=== Dataset records ===
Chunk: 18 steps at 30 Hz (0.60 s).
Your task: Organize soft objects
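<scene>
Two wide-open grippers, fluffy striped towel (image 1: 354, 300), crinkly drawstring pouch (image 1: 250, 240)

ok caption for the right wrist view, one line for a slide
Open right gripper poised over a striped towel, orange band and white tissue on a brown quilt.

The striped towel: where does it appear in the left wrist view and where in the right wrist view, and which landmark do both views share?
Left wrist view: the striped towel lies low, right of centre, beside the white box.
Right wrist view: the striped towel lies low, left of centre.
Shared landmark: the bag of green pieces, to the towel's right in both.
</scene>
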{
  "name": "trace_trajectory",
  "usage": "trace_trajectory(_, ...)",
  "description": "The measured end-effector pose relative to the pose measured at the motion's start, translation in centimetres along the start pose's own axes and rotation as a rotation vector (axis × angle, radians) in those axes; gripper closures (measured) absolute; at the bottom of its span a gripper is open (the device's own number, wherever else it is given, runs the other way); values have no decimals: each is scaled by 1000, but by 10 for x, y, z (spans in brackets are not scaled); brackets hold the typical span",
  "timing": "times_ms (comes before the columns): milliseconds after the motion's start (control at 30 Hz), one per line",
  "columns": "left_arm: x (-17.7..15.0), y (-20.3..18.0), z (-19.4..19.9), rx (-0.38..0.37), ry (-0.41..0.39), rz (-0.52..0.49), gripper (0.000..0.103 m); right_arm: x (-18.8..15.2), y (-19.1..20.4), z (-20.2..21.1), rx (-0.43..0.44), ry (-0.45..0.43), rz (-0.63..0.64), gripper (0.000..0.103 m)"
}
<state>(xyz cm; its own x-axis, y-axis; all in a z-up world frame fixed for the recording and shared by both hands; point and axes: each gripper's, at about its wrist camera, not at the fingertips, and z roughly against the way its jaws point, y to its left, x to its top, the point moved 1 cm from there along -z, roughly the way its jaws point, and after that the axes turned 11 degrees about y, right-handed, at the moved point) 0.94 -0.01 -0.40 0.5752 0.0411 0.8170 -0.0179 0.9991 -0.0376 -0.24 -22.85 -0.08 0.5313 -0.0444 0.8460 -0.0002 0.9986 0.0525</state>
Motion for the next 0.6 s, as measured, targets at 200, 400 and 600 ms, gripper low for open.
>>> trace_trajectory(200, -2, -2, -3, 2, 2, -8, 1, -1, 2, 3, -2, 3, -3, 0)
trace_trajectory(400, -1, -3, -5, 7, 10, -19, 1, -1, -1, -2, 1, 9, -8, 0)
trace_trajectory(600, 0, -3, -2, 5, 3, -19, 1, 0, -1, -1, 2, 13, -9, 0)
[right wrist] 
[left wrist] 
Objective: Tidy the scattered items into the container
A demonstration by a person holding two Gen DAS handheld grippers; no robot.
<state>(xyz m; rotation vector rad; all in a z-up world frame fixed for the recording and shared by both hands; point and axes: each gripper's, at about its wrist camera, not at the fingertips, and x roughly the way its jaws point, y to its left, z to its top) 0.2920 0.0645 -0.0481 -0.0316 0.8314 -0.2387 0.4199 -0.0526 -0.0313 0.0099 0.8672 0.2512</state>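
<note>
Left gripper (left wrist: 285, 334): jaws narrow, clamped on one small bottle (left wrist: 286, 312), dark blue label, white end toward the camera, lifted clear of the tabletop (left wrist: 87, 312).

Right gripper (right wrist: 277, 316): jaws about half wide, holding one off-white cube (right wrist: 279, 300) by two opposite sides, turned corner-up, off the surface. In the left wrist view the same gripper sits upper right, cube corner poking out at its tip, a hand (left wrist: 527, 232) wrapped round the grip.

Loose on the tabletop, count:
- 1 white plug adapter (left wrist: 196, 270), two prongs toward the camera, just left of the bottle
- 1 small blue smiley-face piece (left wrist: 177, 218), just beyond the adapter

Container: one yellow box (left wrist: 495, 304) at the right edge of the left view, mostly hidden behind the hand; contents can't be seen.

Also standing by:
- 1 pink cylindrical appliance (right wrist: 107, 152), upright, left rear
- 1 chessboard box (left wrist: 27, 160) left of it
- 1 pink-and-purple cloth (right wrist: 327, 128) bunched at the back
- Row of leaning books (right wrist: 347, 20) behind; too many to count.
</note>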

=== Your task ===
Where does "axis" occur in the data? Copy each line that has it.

=== Output of the task ===
  "description": "The measured end-effector pose relative to the pose measured at the motion's start, translation in centimetres along the start pose's own axes and rotation as a rotation vector (axis × angle, radians) in those axes; gripper closures (measured) absolute; at the bottom of its span a gripper is open (the device's own number, wherever else it is given, runs the other way); values have no decimals: each is scaled by 1000, but by 10 for x, y, z (spans in brackets are not scaled); brackets hold the typical span",
<state>(xyz cm; its own x-axis, y-axis; all in a z-up world frame fixed for the recording and shared by both hands; point and axes: each gripper's, at about its wrist camera, not at the fingertips, and z roughly against the way its jaws point, y to its left, x to its top, the point moved 1 cm from there along -z, roughly the way its jaws point, and after that the axes turned 11 degrees about y, right-handed, at the moved point) 0.94 -0.01 -0.40 0.5752 0.0411 0.8170 -0.0179 0.9991 -0.0376 -0.24 -22.85 -0.08 0.5313 -0.0444 0.8460 -0.0002 0.9986 0.0525</state>

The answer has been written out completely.